Hay muchas cosas en este mundo que soportan uso intensivo y no nos damos mucha cuenta. Las usamos nomás.
Un ejemplo es el cuerpo en el que habitamos; otro son los ascensores que soportan infinitas subidas y bajadas; es verdad que lo único que asegura su correcto funcionamiento, es un mantenimiento adecuado y su uso cuidadoso.
El tema me viene a la cabeza porque escucho a cada rato la campañilla electrónica de los ascensores del edificio en que vivo y como estoy en el primero de doce pisos, el trajín es incesante en las mañanas temprano, a la hora de almuerzo y por la tarde, cuando se regresa del colegio y después del trabajo. Y eso, que este es un edificio de viviendas y no uno donde las oficinas exigen al máximo a las máquinas sube y baja a toda hora, con un descanso nocturno que se me antoja “maquinalmente reparador”.
Y sí, me doy perfecta cuenta que mi cuerpo también necesita de mantenimiento, que resulta más complejo; porque hay que alimentarlo, ejercitarlo y darle cuidados que no se tienen con una caja metálica que nos transporta de un piso a otro. Digo que es más complejo, porque me pongo a pensar que seguramente por sobre exigirle, no darle el mantenimiento necesario o por alguna falla de fábrica, sobrevinieron los infartos y perdí por un tiempo visión, movimiento y habla. Las reparaciones fueron enormemente lentas y aún ahora no podemos decir que no pasó nada.
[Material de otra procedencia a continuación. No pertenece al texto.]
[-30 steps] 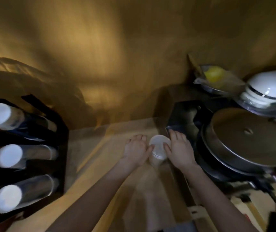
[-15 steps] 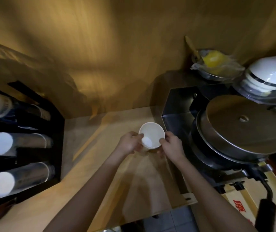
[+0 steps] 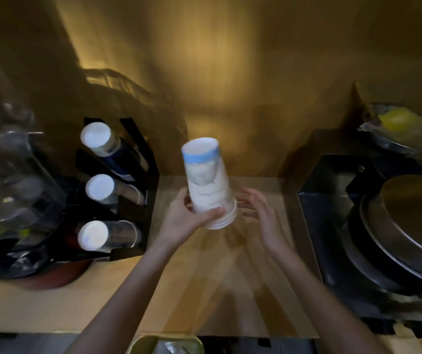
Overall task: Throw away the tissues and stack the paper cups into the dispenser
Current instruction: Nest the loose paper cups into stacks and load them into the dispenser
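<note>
Cups now lifted off bench as nested stack of paper cups [image 3: 208, 186], left hand [image 3: 188, 217] clamped round it, bases-up for dispenser [image 3: 118, 190] at bench's left edge; right hand [image 3: 261, 213] open, just beside.

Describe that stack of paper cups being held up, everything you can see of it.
The stack of paper cups is several white cups nested together, base up and rims down, tilted slightly. A blue band rings the top; faint print is too blurred to read. The left hand grips it near the layered rims above the wooden counter; the right hand is open beside it.
</note>
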Demonstrator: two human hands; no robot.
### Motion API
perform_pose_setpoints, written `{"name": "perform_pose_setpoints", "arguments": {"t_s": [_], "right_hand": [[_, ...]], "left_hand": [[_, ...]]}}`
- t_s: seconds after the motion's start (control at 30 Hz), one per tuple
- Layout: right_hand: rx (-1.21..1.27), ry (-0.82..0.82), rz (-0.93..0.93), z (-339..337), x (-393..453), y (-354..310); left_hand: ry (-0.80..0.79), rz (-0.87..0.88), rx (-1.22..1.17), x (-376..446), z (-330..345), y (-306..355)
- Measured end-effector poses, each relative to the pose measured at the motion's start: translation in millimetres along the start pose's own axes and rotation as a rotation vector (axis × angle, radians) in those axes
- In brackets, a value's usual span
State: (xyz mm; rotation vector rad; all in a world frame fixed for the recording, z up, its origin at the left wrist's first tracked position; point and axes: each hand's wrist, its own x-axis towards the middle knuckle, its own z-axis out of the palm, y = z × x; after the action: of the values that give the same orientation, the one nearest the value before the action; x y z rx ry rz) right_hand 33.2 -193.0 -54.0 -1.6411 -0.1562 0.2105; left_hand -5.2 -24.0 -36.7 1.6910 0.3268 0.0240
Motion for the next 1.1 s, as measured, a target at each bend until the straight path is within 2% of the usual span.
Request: {"name": "perform_pose_setpoints", "arguments": {"t_s": [0.1, 0.2, 0.3, 0.43, 0.6, 0.7, 0.83, 1.1], "right_hand": [[-0.049, -0.165, -0.02, 30, -4, -6], [-0.172, -0.286, -0.076, 68, -14, -15], [-0.209, -0.296, -0.123, 103, -23, -17], [-0.209, -0.302, -0.188, 143, -36, -20], [-0.258, -0.305, -0.223, 193, -42, -18], [-0.317, -0.355, -0.219, 216, -42, -17], [-0.419, -0.37, -0.208, 234, -38, -14], [-0.5, -0.425, -0.162, 243, -26, -2]], "left_hand": [[0.168, 0.21, 0.279, -22, -25, -3], [0.216, 0.272, 0.299, -41, -47, -13], [0.26, 0.275, 0.293, -59, -73, -21], [0.191, 0.261, 0.354, -83, -118, -29], [0.267, 0.328, 0.357, -111, -174, -7], [0.36, 0.391, 0.479, -117, -197, 9], [0.416, 0.363, 0.616, -111, -212, 6], [0.441, 0.294, 0.688, -86, -212, -19]]}}
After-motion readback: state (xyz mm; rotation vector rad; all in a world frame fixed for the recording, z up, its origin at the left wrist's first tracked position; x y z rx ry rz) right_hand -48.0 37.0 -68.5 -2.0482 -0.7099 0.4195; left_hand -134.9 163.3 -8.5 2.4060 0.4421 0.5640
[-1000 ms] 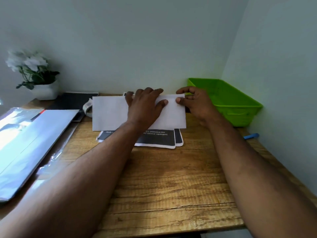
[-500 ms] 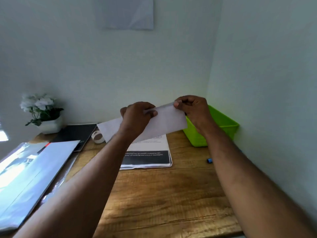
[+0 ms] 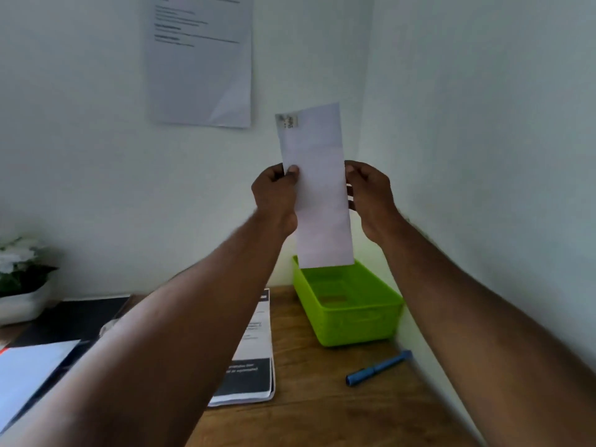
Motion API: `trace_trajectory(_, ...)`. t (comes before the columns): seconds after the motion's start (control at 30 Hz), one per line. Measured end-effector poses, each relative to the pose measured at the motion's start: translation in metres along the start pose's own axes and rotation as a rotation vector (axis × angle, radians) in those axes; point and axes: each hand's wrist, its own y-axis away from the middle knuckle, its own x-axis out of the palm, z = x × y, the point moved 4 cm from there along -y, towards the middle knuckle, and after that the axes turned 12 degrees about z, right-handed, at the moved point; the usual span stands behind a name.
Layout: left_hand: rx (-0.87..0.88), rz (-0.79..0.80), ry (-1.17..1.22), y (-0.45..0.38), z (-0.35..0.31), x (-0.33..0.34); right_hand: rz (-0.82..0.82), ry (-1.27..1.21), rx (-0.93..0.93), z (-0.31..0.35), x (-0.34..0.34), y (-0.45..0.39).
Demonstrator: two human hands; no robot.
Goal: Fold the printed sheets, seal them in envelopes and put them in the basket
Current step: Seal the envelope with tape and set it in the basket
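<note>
I hold a white envelope [image 3: 317, 188] upright in the air in front of the wall, its long side vertical. My left hand [image 3: 275, 195] pinches its left edge and my right hand [image 3: 369, 198] grips its right edge. The envelope's lower end hangs just above the back of the green basket [image 3: 354, 327], which stands on the wooden desk against the right wall and looks empty. A stack of printed sheets [image 3: 254, 356] with a black band lies on the desk, partly hidden by my left forearm.
A blue pen [image 3: 377, 369] lies on the desk in front of the basket. A white flower pot [image 3: 19, 285], a black pad [image 3: 74, 317] and a white packet [image 3: 29, 372] sit at the left. A sheet of paper [image 3: 200, 59] hangs on the wall.
Both hands lifted the envelope off the desk and turned it from lying flat to upright. It now hangs above the basket, and my view has tilted upward.
</note>
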Motion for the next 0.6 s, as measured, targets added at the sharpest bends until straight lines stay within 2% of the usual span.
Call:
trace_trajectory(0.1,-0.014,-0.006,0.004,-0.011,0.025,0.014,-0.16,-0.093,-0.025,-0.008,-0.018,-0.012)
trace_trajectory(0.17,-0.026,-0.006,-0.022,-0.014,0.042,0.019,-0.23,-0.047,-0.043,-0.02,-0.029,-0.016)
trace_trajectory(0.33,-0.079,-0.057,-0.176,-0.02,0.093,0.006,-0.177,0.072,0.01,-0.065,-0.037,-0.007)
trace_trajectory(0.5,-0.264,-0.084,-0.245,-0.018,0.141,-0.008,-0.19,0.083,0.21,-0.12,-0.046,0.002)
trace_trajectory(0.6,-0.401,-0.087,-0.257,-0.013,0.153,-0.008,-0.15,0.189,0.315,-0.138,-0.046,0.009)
Mantenimiento y cuidado: dos palabras bien importantes. El cuerpo necesita un mantenimiento cuidadoso; como los ascensores o las escaleras mecánicas, o los motores, o… ¡Todo lo que se use intensivamente! Y si no se usa, se oxida, cojea, demora en arrancar. Es un mundo de máquinas, con la salvedad que nuestra propia máquina tiene un cerebro gobernante que es más poderoso que cualquier mecanismo programado o computadora avanzadísima. Creo que no podríamos hablar de un espíritu de los ascensores (descontando un fantasma atrapado en alguno de ellos por despistado, por supuesto).